**WORK REQUIRED**: Copy exactly the lines of the material below that run from the one containing "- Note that" through the one containing "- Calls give". Copy no other lines.
[[ GIVEN DATA open ]]
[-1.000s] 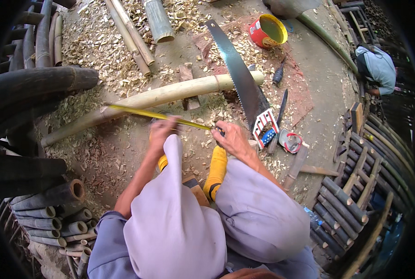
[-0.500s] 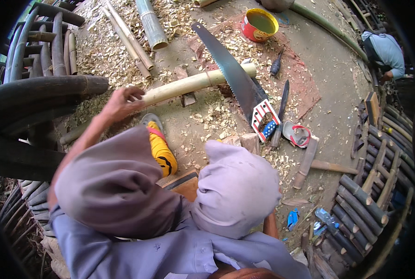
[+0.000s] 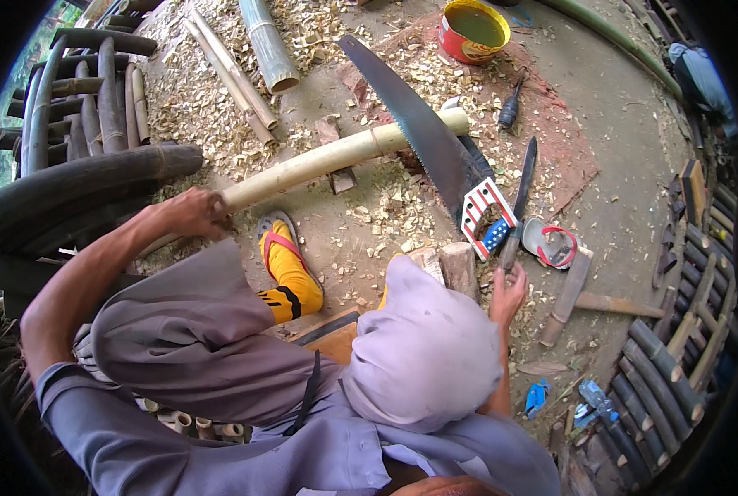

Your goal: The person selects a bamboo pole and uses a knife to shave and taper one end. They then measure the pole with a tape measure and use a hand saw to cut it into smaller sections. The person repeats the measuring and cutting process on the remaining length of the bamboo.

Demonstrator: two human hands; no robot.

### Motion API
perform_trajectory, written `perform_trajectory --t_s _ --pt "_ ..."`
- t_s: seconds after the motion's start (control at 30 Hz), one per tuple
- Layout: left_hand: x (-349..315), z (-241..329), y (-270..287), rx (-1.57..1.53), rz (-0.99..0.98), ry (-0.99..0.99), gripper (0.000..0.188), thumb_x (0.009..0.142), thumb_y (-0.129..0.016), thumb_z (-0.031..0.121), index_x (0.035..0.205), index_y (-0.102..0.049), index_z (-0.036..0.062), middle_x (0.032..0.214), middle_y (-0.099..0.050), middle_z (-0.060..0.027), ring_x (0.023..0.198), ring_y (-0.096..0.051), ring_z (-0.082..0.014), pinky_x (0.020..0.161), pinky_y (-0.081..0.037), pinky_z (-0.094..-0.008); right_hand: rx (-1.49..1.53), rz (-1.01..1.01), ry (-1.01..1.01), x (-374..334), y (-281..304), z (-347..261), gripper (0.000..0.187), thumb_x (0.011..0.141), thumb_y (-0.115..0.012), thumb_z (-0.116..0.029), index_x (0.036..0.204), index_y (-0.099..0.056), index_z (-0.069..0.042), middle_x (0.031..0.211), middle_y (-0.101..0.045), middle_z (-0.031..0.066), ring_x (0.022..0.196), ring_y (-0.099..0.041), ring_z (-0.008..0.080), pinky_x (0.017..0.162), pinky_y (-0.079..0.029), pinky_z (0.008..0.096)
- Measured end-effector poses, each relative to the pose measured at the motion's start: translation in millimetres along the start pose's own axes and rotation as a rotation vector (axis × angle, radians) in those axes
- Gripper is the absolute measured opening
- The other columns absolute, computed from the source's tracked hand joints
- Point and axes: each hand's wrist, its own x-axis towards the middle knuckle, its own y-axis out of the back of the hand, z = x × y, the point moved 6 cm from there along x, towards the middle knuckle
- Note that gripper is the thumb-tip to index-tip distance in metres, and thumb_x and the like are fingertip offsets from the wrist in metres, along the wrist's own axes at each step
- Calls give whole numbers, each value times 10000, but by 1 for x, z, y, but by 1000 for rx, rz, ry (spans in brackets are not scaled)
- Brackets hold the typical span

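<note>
A pale, peeled bamboo pole point(image 3: 311, 165) lies slantwise across the ground in front of me. At its left end is my left hand point(image 3: 195, 213), the fingers bent and closed around the tip, partly hidden by the hand's own back. My right hand point(image 3: 509, 291) has its fingers closed on the handle end of a long dark-bladed machete point(image 3: 524, 186), which lies pointing away from me. Next to it a large handsaw point(image 3: 418, 124) with a striped and starred handle rests across the pole, its blade over the pole's right part.
Wood chips point(image 3: 170, 91) litter the ground. A red-and-yellow bucket point(image 3: 474, 33) of greenish liquid stands far right. A wooden mallet point(image 3: 567, 302), a sandal point(image 3: 551, 242) and a pointed tool point(image 3: 512, 103) lie on the right. Stacked bamboo point(image 3: 650, 372) and dark bamboo frames point(image 3: 79, 91) flank me.
My left hand has moved left, back to the pole's end. My right hand has come into view and reached the machete's handle. My left knee has swung lower and outward.
</note>
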Motion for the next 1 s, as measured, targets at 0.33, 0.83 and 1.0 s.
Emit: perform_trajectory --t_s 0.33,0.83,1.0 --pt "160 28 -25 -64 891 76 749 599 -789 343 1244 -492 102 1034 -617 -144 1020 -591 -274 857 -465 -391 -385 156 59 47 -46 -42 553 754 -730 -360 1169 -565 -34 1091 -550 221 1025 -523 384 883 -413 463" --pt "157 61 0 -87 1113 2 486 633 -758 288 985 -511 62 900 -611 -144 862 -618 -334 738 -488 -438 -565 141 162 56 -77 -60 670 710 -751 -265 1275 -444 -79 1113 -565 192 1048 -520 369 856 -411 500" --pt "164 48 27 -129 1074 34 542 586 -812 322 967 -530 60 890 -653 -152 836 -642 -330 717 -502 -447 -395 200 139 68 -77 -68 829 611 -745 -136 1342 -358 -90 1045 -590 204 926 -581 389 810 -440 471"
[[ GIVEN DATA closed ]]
**ANSWER FOR THIS EXERCISE**:
- Note that gripper is the thumb-tip to index-tip distance in metres, and thumb_x and the like are fingertip offsets from the wrist in metres, along the wrist's own axes at each step
- Calls give whole numbers, each value times 10000, but by 1 for x, z, y, but by 1000 for rx, rz, ry (spans in brackets are not scaled)

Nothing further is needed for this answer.